Data records Start Marker
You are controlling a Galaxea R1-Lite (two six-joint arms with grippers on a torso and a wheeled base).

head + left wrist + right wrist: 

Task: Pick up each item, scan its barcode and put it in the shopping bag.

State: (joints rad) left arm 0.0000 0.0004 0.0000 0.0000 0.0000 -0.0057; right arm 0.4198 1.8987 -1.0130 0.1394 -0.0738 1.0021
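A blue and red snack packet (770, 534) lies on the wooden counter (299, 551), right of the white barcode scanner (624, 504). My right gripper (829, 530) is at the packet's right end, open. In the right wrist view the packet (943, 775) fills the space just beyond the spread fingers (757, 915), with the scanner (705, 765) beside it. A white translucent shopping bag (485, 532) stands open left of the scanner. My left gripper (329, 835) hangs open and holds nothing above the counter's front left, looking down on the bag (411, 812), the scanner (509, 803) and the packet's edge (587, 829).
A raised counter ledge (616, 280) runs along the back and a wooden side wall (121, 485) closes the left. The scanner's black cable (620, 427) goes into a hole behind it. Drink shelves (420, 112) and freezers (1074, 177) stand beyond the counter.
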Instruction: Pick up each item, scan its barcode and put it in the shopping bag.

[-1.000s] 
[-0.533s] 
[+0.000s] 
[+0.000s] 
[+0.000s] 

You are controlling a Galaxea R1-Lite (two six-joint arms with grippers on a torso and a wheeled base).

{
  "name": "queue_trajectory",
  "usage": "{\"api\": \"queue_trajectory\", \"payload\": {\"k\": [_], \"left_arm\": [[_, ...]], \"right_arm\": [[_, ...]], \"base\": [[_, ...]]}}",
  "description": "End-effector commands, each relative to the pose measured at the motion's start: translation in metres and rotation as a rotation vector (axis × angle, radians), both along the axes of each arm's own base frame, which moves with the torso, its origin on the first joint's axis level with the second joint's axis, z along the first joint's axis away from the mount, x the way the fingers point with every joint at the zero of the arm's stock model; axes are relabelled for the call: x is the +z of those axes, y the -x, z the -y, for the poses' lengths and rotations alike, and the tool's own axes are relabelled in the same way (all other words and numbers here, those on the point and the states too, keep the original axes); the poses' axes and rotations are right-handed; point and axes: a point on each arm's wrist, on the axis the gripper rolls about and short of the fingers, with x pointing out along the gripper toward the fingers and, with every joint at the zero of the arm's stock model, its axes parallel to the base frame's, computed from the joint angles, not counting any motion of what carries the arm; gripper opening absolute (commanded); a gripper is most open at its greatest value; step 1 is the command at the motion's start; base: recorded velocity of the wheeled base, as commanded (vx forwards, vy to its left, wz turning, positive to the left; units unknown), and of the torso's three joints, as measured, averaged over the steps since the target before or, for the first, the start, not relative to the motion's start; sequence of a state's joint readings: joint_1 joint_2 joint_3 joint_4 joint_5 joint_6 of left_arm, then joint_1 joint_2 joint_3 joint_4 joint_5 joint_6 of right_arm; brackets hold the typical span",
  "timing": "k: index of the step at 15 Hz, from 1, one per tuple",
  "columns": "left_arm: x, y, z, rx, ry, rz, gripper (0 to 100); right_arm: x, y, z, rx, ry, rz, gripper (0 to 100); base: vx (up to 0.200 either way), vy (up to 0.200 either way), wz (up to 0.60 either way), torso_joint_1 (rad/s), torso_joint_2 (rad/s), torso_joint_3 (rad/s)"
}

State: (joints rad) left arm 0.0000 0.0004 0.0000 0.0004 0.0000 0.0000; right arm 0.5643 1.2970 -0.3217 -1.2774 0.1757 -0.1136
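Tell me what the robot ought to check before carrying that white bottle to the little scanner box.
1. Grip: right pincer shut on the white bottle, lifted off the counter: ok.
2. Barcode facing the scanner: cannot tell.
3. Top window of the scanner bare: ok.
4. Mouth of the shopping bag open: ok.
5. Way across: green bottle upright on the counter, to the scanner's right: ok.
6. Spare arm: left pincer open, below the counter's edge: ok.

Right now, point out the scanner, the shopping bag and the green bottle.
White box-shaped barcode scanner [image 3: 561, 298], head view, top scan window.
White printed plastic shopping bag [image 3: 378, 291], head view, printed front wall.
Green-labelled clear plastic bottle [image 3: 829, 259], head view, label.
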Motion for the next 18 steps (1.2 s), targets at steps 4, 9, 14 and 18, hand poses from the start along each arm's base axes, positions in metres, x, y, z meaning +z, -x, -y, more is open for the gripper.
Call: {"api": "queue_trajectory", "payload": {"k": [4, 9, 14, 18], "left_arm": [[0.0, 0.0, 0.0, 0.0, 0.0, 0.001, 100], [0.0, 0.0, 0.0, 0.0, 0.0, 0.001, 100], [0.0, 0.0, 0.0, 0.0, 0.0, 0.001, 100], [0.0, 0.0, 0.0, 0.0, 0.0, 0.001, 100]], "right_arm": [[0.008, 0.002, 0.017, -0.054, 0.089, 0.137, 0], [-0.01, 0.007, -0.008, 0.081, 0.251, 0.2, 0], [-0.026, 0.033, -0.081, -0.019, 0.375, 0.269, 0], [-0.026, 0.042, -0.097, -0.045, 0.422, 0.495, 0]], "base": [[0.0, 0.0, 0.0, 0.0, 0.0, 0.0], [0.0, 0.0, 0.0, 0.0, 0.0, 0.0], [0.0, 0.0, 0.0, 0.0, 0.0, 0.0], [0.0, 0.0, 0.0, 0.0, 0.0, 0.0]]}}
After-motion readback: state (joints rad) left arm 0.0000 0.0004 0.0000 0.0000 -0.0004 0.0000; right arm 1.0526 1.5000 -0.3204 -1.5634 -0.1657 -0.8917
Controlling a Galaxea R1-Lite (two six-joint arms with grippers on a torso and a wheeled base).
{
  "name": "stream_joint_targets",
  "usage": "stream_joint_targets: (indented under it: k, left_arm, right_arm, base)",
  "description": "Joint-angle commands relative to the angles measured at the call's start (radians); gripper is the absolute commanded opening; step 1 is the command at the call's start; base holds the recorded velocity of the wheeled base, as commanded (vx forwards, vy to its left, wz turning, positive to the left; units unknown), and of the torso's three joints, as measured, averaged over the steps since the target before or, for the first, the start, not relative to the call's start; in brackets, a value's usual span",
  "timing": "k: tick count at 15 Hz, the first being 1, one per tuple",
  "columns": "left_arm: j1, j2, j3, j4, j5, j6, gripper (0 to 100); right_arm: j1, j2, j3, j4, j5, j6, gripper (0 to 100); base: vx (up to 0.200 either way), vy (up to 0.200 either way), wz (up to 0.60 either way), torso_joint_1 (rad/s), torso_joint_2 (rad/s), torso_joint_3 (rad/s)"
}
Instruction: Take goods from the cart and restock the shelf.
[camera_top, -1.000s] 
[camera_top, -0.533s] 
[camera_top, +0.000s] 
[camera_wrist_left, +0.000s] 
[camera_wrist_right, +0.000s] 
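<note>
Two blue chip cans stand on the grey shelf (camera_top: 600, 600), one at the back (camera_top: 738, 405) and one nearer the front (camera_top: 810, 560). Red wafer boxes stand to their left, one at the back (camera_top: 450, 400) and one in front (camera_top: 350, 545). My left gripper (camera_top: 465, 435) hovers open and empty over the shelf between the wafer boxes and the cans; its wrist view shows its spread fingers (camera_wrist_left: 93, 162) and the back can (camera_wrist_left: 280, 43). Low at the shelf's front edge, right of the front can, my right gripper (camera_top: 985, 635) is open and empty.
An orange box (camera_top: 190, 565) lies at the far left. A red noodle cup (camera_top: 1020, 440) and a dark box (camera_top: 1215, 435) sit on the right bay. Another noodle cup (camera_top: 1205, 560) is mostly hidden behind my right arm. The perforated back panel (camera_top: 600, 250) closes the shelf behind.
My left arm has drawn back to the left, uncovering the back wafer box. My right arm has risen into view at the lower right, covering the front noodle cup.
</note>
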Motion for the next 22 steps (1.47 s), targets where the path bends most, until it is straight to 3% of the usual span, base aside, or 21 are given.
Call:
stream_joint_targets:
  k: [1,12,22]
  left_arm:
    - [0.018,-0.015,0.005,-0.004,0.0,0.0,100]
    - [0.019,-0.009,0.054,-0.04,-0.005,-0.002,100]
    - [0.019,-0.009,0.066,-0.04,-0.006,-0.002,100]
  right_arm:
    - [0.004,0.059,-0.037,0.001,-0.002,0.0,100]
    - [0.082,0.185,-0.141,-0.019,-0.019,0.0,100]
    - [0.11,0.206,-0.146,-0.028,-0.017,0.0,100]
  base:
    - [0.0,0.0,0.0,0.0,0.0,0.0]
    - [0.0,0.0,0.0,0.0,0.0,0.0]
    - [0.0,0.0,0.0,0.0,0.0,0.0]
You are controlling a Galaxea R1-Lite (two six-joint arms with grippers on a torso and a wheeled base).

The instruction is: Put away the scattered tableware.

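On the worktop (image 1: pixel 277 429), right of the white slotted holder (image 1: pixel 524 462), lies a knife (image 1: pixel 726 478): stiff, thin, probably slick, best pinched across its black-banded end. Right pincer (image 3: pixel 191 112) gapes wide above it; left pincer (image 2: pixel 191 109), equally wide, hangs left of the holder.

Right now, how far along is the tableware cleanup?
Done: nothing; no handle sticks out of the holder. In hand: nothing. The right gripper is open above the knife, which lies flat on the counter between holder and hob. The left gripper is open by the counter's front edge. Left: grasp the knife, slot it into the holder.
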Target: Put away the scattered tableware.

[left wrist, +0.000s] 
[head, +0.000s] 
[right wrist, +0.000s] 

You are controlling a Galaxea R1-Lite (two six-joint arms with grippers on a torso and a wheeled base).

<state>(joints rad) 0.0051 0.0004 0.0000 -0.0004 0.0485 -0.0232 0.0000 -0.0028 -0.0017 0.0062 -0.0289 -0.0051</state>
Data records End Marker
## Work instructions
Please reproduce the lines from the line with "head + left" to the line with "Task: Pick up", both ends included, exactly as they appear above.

## Exercise solution
head + left wrist + right wrist: 

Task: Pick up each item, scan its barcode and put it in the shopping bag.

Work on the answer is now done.